Activity: Up to and including the line that contains "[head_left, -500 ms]", write out each line of the material from its first line, exactly.

======== Data below ========

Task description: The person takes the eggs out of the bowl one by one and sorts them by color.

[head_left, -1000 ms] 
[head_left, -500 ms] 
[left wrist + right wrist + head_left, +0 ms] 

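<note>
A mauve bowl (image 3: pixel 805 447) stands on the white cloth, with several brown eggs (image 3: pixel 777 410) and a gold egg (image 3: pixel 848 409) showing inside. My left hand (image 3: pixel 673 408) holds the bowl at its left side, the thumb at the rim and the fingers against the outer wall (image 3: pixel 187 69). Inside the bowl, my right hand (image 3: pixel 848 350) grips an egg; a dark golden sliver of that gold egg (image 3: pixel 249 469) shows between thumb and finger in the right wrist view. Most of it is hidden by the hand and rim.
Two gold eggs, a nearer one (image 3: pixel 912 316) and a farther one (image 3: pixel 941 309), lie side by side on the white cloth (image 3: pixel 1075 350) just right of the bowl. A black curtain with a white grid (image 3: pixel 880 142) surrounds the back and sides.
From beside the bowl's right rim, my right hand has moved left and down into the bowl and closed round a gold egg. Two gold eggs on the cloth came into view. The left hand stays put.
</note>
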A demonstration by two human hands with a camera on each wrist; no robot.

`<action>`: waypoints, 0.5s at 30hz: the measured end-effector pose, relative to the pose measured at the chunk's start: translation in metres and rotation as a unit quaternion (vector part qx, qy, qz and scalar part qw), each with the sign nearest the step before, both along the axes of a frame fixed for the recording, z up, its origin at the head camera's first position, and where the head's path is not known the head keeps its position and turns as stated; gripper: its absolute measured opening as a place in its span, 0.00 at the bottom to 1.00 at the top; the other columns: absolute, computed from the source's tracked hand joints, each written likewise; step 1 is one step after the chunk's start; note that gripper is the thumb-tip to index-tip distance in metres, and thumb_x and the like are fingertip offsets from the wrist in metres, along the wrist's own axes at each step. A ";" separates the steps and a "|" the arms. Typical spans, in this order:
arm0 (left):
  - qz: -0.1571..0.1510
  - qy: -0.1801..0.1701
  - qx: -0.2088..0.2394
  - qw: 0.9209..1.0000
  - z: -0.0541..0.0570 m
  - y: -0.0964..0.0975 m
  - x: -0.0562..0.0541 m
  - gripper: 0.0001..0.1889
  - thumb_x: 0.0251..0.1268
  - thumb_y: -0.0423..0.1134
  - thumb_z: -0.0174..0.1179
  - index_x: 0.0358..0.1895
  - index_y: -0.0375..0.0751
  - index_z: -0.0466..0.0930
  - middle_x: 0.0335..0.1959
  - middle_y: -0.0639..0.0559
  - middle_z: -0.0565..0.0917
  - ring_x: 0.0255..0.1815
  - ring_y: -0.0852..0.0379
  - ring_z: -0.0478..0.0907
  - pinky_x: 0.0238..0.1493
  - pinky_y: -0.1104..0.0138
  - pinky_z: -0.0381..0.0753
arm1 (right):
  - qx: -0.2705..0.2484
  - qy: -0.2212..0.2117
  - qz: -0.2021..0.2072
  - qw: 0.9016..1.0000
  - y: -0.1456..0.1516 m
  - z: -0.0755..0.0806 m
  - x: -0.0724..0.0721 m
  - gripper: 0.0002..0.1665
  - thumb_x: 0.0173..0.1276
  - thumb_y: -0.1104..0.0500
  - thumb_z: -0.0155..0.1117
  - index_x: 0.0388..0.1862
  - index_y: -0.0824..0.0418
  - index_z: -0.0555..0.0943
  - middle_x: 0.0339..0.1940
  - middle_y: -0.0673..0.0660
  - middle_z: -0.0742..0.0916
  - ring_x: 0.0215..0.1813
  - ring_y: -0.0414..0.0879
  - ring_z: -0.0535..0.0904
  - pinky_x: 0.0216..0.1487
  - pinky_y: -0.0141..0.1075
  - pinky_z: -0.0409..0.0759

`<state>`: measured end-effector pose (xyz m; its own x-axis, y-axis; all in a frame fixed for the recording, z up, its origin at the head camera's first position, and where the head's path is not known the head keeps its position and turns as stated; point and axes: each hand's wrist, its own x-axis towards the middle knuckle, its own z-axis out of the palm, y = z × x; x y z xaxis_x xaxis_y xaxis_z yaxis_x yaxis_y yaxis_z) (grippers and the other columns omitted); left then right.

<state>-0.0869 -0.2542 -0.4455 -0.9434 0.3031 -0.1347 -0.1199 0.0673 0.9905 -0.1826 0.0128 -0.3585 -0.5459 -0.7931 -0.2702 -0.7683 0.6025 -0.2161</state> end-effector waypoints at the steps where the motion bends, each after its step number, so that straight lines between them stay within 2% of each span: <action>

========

Expected answer:
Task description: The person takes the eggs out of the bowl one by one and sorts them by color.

[head_left, -1000 ms] 
[head_left, -500 ms] 

The exercise has been fully completed.